The courts say that the covenant of good faith and fair dealing is implied in every contract. While universally applicable, however, the condition has special importance where insurance is concerned. This is because of the peculiar nature of the insurance relationship. In most commercial contracts, both parties have obligations that must be performed relatively contemporaneously. The seller of goods, for example, must provide what the buyer wants, and the buyer must pay promptly. Insurance is different. The "buyer" — the policyholder — is obligated to perform its part of the contract up-front, by paying the premium right away. At that juncture, the insurance company has no obligation to do anything. Indeed, because the insurance company's contractual obligation is contingent, it may never have the obligation to render any performance. If a loss occurs, under the explicit terms of its policy, the insurance company can simply say, "You think you have a valid claim. Fine. Sue us." The implied duty of good faith and fair dealing is the one legal requirement that tempers this conduct. This implied covenant, thus, prevents an insurance company, as a contingent obligor, from using its economic power to force a low-ball settlement.

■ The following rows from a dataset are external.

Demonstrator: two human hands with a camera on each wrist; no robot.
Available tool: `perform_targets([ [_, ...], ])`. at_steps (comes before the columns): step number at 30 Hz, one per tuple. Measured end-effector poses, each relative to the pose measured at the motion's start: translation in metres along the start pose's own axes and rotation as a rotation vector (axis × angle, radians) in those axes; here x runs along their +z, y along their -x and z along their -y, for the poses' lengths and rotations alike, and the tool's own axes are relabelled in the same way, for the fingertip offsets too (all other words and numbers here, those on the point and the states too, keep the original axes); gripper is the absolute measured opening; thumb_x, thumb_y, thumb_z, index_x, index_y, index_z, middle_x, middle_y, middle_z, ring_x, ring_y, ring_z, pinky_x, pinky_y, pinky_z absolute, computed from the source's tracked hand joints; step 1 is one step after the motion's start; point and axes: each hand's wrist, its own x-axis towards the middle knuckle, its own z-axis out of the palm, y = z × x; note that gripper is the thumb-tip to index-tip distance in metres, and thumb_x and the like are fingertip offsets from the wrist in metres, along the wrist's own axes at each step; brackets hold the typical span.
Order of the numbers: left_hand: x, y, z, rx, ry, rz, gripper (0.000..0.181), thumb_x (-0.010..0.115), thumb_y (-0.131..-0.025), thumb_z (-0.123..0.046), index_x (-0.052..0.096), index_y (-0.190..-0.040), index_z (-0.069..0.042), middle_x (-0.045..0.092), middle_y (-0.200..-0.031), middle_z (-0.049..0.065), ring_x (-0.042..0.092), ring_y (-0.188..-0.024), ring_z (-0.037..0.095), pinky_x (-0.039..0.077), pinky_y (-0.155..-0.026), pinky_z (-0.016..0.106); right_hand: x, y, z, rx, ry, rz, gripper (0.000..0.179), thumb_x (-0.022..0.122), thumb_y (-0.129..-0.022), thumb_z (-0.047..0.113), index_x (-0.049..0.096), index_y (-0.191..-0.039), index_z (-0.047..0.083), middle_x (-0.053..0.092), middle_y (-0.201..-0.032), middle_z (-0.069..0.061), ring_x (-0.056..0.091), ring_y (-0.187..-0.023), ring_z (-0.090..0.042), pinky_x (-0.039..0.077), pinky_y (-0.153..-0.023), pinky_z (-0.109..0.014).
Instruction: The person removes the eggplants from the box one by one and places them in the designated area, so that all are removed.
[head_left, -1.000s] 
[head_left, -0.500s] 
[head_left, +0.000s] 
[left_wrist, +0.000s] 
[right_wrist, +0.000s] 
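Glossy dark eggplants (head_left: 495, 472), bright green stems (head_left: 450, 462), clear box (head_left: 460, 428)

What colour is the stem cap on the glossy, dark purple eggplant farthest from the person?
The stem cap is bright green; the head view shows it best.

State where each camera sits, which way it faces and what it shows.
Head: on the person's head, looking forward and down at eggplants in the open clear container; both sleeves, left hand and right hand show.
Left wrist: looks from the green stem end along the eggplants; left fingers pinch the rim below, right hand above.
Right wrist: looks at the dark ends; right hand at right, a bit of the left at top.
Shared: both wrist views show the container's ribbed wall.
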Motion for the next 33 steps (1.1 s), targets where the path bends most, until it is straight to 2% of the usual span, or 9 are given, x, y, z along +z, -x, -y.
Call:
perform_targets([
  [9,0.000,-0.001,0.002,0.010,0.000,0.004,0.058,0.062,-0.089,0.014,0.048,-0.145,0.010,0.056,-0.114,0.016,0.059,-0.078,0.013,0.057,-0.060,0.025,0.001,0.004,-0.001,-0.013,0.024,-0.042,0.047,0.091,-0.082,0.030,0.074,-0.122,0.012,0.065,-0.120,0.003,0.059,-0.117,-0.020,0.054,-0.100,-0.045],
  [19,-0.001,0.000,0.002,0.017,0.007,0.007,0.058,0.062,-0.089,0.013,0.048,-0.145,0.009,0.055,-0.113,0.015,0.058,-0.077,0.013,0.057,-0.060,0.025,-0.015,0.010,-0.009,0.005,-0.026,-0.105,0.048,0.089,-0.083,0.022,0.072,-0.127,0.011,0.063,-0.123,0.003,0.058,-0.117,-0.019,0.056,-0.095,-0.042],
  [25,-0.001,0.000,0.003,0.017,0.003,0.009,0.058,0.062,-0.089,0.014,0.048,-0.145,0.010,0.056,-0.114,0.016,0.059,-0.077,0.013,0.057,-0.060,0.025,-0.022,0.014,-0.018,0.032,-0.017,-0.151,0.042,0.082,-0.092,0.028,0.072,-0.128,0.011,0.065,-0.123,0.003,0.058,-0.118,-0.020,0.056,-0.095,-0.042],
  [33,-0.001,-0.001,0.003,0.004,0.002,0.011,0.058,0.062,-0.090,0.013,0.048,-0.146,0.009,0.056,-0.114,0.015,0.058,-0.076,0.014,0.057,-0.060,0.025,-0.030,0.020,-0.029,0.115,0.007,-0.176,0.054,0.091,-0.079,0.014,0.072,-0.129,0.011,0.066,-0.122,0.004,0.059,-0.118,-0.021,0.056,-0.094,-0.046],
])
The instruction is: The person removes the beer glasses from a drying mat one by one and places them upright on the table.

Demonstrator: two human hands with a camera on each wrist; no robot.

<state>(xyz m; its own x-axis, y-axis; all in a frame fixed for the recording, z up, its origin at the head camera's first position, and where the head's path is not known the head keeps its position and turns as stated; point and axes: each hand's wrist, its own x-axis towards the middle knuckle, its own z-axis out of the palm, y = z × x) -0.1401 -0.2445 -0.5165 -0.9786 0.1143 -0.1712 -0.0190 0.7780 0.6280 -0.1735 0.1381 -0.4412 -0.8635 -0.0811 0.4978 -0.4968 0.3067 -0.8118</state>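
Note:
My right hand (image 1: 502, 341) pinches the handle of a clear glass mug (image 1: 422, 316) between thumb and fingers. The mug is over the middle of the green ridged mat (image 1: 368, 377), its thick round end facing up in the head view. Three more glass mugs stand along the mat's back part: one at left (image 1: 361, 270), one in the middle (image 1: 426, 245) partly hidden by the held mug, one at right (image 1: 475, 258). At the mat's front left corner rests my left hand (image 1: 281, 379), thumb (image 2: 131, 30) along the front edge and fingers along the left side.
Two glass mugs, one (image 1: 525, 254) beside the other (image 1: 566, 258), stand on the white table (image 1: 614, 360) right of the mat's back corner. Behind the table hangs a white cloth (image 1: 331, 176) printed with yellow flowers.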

Insofar as indemnity coverage is concerned, one way to understand the different facets of the insurance company's duty of good faith and fair dealing is the distinction drawn by one federal district court between "substantive" and "procedural" bad faith. See International Surplus Lines Ins. Co. v. Univ. of Wyoming, 850 F. Supp. 1509 (D. Wyo. 1994), aff'd, 52 F.3d 901 (10th Cir. 1995). Not only do insurance companies have duties substantively to pay the indemnity dollars they have contracted to pay for covered losses, but they have the independent procedural duty to investigate policyholder claims promptly, efficiently, and open-mindedly even if they ultimately have valid reasons not to afford coverage.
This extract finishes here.